_Task item_
Every line from the one with "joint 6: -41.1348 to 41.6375" to the one with "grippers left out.", including those two, is to be copied exactly; all other lines of the entries below are left out.

=== Section Start ===

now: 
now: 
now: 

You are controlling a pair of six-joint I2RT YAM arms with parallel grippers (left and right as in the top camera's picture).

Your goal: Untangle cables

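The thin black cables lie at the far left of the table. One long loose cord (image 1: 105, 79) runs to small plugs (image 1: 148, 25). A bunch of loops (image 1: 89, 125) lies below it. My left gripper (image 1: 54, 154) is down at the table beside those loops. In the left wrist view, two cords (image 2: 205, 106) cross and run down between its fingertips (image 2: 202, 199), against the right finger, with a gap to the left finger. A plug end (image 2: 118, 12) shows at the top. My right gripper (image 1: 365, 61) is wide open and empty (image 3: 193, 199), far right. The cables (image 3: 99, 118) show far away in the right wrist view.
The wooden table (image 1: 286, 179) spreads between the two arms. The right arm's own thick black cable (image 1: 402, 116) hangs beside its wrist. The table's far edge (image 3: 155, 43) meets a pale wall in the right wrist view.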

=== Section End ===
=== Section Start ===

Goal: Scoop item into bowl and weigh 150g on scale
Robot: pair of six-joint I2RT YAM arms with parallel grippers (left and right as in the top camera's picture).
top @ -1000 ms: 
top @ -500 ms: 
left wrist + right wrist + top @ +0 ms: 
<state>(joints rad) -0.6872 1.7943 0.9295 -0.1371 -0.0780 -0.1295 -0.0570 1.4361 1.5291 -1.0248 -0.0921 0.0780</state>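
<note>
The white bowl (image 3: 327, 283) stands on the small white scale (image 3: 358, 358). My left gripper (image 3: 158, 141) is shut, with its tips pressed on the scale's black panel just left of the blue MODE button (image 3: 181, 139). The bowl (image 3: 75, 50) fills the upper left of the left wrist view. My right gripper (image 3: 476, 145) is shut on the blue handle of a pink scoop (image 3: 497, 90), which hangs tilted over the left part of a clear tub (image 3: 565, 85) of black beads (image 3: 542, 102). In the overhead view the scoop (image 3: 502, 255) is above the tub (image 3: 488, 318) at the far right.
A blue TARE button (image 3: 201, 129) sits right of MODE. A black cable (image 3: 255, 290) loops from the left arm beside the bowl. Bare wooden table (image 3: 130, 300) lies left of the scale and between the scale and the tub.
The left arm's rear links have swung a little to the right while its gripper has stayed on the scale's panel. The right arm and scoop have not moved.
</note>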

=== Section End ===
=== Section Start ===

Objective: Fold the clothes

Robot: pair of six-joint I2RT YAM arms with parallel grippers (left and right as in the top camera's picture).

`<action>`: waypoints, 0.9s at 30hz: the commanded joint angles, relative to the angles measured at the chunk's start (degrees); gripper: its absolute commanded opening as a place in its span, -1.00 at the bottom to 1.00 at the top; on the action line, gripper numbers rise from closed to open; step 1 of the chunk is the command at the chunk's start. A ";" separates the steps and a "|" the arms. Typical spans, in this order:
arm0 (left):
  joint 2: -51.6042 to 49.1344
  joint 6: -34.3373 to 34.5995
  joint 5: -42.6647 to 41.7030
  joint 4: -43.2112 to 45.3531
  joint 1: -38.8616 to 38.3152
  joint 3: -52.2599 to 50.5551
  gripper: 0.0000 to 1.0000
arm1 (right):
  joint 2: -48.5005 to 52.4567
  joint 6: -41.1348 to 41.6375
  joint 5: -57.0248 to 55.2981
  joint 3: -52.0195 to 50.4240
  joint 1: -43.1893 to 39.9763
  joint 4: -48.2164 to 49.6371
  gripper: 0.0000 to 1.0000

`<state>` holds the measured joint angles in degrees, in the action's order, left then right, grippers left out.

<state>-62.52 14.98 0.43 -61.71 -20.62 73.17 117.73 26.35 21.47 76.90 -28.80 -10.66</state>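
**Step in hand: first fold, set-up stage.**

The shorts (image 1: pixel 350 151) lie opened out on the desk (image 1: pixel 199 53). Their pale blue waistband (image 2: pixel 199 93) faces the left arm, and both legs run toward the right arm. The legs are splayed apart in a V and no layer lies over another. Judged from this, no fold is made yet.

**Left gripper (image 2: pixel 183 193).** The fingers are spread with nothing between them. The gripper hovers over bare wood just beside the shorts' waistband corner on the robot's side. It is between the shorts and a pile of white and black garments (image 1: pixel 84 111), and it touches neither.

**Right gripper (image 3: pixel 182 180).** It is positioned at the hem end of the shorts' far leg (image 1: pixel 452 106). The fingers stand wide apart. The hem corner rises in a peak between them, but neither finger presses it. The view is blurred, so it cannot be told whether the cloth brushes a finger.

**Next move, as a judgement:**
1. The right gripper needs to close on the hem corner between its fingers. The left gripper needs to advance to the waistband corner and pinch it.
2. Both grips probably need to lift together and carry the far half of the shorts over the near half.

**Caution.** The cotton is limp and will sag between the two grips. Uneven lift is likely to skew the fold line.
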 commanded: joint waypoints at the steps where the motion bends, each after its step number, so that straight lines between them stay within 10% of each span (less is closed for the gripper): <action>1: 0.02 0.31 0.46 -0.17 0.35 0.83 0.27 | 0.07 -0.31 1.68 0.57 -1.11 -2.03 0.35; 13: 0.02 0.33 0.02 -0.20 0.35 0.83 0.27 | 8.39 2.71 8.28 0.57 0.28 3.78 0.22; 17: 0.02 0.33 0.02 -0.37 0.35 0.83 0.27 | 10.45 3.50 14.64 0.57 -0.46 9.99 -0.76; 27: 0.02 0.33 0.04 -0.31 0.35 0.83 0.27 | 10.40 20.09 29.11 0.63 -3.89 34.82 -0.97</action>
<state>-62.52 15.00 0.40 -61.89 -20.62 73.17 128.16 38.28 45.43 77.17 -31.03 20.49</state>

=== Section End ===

_Response_
  joint 6: -41.1348 to 41.6375
  joint 5: -57.0248 to 55.2981
  joint 3: -52.0195 to 50.4240
  joint 1: -43.1893 to 39.9763
  joint 4: -48.2164 to 49.6371
  gripper: 0.0000 to 1.0000

`<state>` holds the measured joint angles in degrees, in the action's order, left then right, grippers left out.

What appears above is the full answer.